La séduction, selon les premières élaborations théoriques de Freud, fait partie d’une problématique œdipienne ; on doit la considérer comme une formation utilisant la projection comme défense contre un des deux constituants du complexe d’Œdipe. Mais avant que d’être œdipienne elle est présente, à un niveau archaïque, comme une séduction maternelle primaire que Freud décrit ainsi en 1932 :
« Dans l’histoire préœdipienne de la fillette (ailleurs Freud généralise aux deux sexes) on retrouve aussi ce fantasme de séduction, mais c’est alors la mère qui est séductrice. Ici le fantasme côtoie la réalité, car ce fut vraiment la mère qui provoqua, éveilla peut-être les premières sensations génitales voluptueuses, et cela en donnant aux enfants les soins corporels nécessaires. »
La situation que nous évoquons plus haut (la jeune femme aux habits) marque bien à notre sens l’imbrication des deux niveaux d’apparition de la séduction.
Denis Mellier (1991) montre que l’équipe, en mettant en place des obstacles, des limites, des interdits, des caractéristiques d’une professionnalité, permet un travail de et sur la séduction. En effet cette pression extérieure actualise chez l’individu des « défenses », qui selon le modèle développé par Freud (1923) transforment les tendances sexuelles en pulsions sociales :
« Les pulsions sociales appartiennent à une catégorie de motions pulsionnelles qui ne méritent pas encore d’être sublimées, même si elles en sont proches. Elles n’ont pas abandonné leurs buts directement sexuels, mais sont empêchées par des résistances internes d’y accéder, se contentent d’approcher en quelque sorte de la satisfaction, et instaurent justement, pour cette raison, des liens particulièrement solides et durables entre les hommes. » (P. 76.)
On considérera alors, toujours avec Denis Mellier, que le travail de l’équipe peut favoriser l’inhibition quant au but de la « tendance sexuelle », donc permettre de renoncer à la séduction sous sa forme « directe » (ou fréquemment sous la forme d’une adoption imaginaire).

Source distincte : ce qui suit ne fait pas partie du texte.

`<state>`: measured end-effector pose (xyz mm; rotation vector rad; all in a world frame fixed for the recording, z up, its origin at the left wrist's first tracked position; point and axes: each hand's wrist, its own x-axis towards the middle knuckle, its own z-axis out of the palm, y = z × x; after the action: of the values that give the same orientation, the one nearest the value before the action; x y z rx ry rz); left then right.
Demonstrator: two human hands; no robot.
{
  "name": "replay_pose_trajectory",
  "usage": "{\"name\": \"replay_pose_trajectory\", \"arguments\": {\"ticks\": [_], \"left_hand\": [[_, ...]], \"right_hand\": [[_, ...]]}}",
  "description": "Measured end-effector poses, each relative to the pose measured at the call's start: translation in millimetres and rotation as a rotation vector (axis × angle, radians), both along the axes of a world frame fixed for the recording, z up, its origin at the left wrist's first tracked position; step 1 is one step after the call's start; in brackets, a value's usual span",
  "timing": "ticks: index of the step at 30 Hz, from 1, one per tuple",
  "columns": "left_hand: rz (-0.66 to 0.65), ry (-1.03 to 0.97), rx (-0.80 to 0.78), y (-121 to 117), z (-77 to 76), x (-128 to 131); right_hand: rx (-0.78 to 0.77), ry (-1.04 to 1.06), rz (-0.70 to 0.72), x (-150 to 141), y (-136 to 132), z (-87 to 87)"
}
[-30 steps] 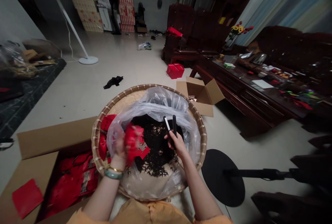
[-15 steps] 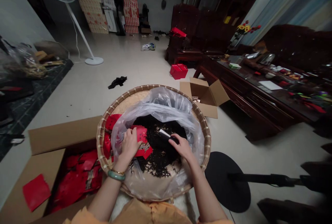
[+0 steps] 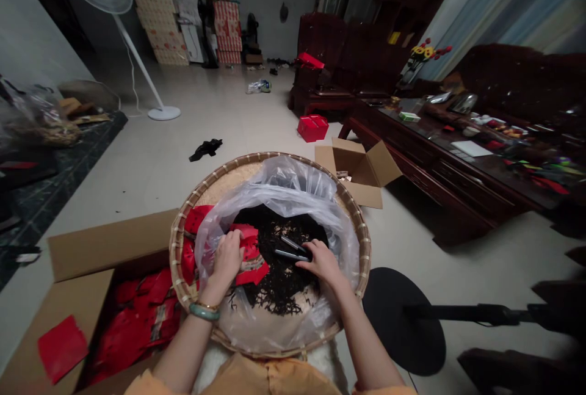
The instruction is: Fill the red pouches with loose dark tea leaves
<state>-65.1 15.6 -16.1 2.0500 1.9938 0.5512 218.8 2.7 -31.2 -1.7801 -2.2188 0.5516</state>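
A round woven bamboo tray [image 3: 177, 224] sits in front of me, with a clear plastic bag [image 3: 304, 198] spread open on it. Dark, loose, twisted dried leaves [image 3: 274, 288] that look like tea lie inside the bag. My left hand [image 3: 227, 256] grips a red packet [image 3: 251, 247] above the left part of the leaves, fingers closed on its edge. In my right hand [image 3: 321, 259] are metal tongs [image 3: 290, 254], their two arms apart and pointing left over the leaves. The inner end of the tongs is hidden by my fingers.
Left of the tray stands an open carton [image 3: 114, 230] full of red packets [image 3: 130, 315]; one red piece [image 3: 63, 348] lies on its flap. Beyond the tray are another open carton [image 3: 366, 166] and a red box [image 3: 312, 128]. A black round stand base [image 3: 403, 328] is at right.
The tongs' two arms have spread apart and turned slightly; before, they looked like one bar. My left hand stays on the red packet, which has shifted slightly. The whole view moved a little.
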Motion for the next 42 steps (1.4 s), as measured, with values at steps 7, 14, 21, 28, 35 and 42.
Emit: {"name": "replay_pose_trajectory", "arguments": {"ticks": [7, 14, 21, 28, 35, 42], "left_hand": [[-0.074, -0.650, -0.109, 6, 20.5, 14], [-0.146, -0.760, -0.126, 3, 39.3, 23], [-0.169, -0.760, -0.180, -1, 19.5, 29], [-0.138, -0.877, -0.216, -2, 25.8, 44], [-0.104, -0.914, -0.247, -4, 30.3, 51], [-0.188, -0.747, -0.202, -7, 27.4, 52]], "right_hand": [[0.357, 0.301, 0.210, -56, 4, 30.7], [0.351, 0.638, 0.160, -94, 15, 34.4], [0.475, 0.472, 0.063, -89, 10, 31.1], [0.658, 0.332, 0.125, -85, 9, 23.3], [0.761, 0.337, 0.138, -80, 13, 8.9], [0.716, 0.342, -0.011, -77, 9, 20.3]]}}
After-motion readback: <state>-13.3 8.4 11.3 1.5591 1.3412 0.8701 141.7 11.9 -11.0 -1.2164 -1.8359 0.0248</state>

On peut cependant, comme nous le remarquions plus haut, rencontrer tous les cas de figure : certaines activités thérapeutiques, notamment les entretiens, se font souvent, en hôpital psychiatrique, avec la participation (ou simplement en présence) d’un infirmier qui n’est pas toujours le même et qui vient là comme pour représenter le « corps des soignants », comme un envoyé anonyme, ou interchangeable. Il s’agit d’une curieuse présence par délégation lors d’une activité qui se définit au contraire par le caractère subjectif et intersubjectif du lien qui s’y tisse et qui met en cause des personnes. Peut-être faut-il alors comprendre cette présence comme une tentative de surveillance qui s’exercerait par rapport à un scénario de séduction, qui serait activé par la situation d’entretien duel dans une « chambre close »3.
Conclusion
Nous avons décrit une des formes que peut prendre le travail psychique d’une équipe institutionnelle. Il s’agit d’un travail sur l’écart qui existe entre individu et groupe, entre acte individuel et norme ou coutume. L’équipe se trouve, par-là, confrontée au désir de ses membres ; il lui faut alors mettre en place des règles du métier, un système « d’encadrement », qui donneront au désir une forme professionnelle, le rendront acceptable et même légitime. Ce travail de pensée sur l’écart entre la toute-puissance du désir et une distanciation professionnelle nécessaire fait appel à un travail sur la séduction primaire ou (et) œdipienne.